The Phase III KOMET trial of Koselugo (selumetinib) has met its primary endpoint, demonstrating a statistically significant and clinically meaningful objective response rate (ORR) compared to placebo in adult patients with neurofibromatosis type 1 (NF1) and symptomatic, inoperable plexiform neurofibromas (PN). These results offer a potential new treatment option for adult patients with NF1 PN, a population with limited approved therapies.
KOMET Trial Details
The KOMET trial is a global, randomized, double-blind, placebo-controlled, multicenter Phase III study. It enrolled 145 adults with NF1 from 13 countries. Participants were randomized 1:1 to receive either Koselugo or placebo for 12 cycles (28 days per cycle). After 12 cycles, patients on placebo were switched to Koselugo. The primary endpoint was confirmed ORR by cycle 16, as assessed by independent central review (ICR) using Response Evaluation in Neurofibromatosis and Schwannomatosis (REiNS) criteria. ORR was defined as the percentage of patients with confirmed complete response (disappearance of PNs) or partial response (at least 20% reduction in tumor volume).
Clinical Significance
NF1 is a rare, progressive genetic condition affecting an estimated 1.7 million individuals worldwide, with approximately 70% being adults. Between 30% and 50% of these patients develop tumors on the nerve sheaths (PNs), which can lead to disfigurement, motor dysfunction, pain, and other clinical issues. Currently, there are no approved treatments for adults with NF1 PN in many regions, highlighting a significant unmet medical need.
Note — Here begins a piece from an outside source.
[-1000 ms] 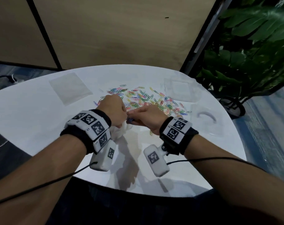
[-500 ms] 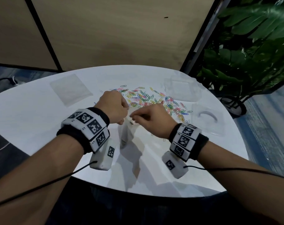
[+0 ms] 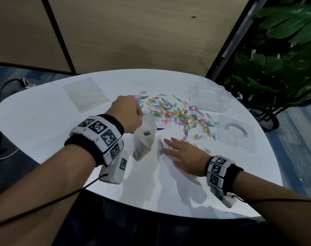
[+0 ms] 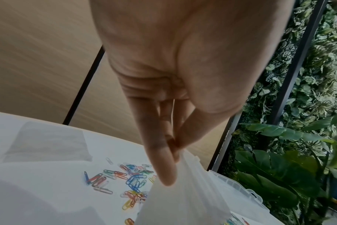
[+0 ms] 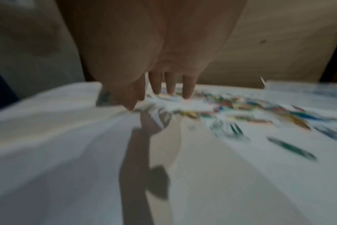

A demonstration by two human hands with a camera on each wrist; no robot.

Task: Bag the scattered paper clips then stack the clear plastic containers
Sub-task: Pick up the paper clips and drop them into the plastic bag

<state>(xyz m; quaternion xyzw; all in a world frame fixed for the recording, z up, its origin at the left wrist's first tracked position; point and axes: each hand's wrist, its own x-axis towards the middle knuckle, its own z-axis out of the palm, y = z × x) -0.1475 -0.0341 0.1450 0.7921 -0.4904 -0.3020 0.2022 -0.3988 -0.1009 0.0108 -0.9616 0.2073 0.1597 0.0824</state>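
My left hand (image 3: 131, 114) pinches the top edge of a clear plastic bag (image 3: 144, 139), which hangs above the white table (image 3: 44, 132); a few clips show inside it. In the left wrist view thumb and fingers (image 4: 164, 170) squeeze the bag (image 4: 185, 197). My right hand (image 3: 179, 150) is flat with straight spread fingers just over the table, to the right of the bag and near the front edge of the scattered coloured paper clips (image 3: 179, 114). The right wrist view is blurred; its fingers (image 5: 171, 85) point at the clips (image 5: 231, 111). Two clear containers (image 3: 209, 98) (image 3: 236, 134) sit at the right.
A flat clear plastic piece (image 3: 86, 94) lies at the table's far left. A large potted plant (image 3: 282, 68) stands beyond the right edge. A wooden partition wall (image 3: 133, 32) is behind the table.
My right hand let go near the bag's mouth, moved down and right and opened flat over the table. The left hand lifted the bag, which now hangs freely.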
Professor Ignacio Blanco Guillermo, MD, PhD, a principal investigator in the KOMET trial, noted the potential impact of these findings: "With limited options to manage NF1 PN in adults, many patients experience functional impairment and symptoms, which can substantially impact their lives. These clinically meaningful data show Koselugo has the potential to make a positive impact in patient care by reducing the size of plexiform neurofibromas."
Safety Profile
The safety profile of Koselugo in the KOMET trial was consistent with previous clinical trials involving children and adolescents. No new safety signals were identified, reinforcing the established safety profile of the drug.
Future Steps
Alexion, AstraZeneca Rare Disease, intends to share these data with regulatory authorities and present the findings at an upcoming medical meeting. This could potentially expand the approved use of Koselugo to include adult patients with NF1 PN.
Marc Dunoyer, chief executive officer, Alexion, AstraZeneca Rare Disease, stated, "These promising results demonstrate that Koselugo, the first and only approved targeted therapy for certain children with NF1 PN, now has the potential to benefit adult patients for whom there are no approved targeted therapies."
About Koselugo
Koselugo (selumetinib) is a kinase inhibitor that targets MEK1 and MEK2 enzymes, which are involved in stimulating cell growth. In NF1, these enzymes are overactive, leading to unregulated tumor cell growth and the formation of plexiform neurofibromas (PNs). By blocking these enzymes, Koselugo slows down the growth of tumor cells and, consequently, PN growth. Koselugo is currently approved in the US, EU, Japan, China, and other countries for the treatment of certain pediatric patients with NF1 who have symptomatic, inoperable PNs. AstraZeneca and MSD are jointly developing and commercializing Koselugo globally.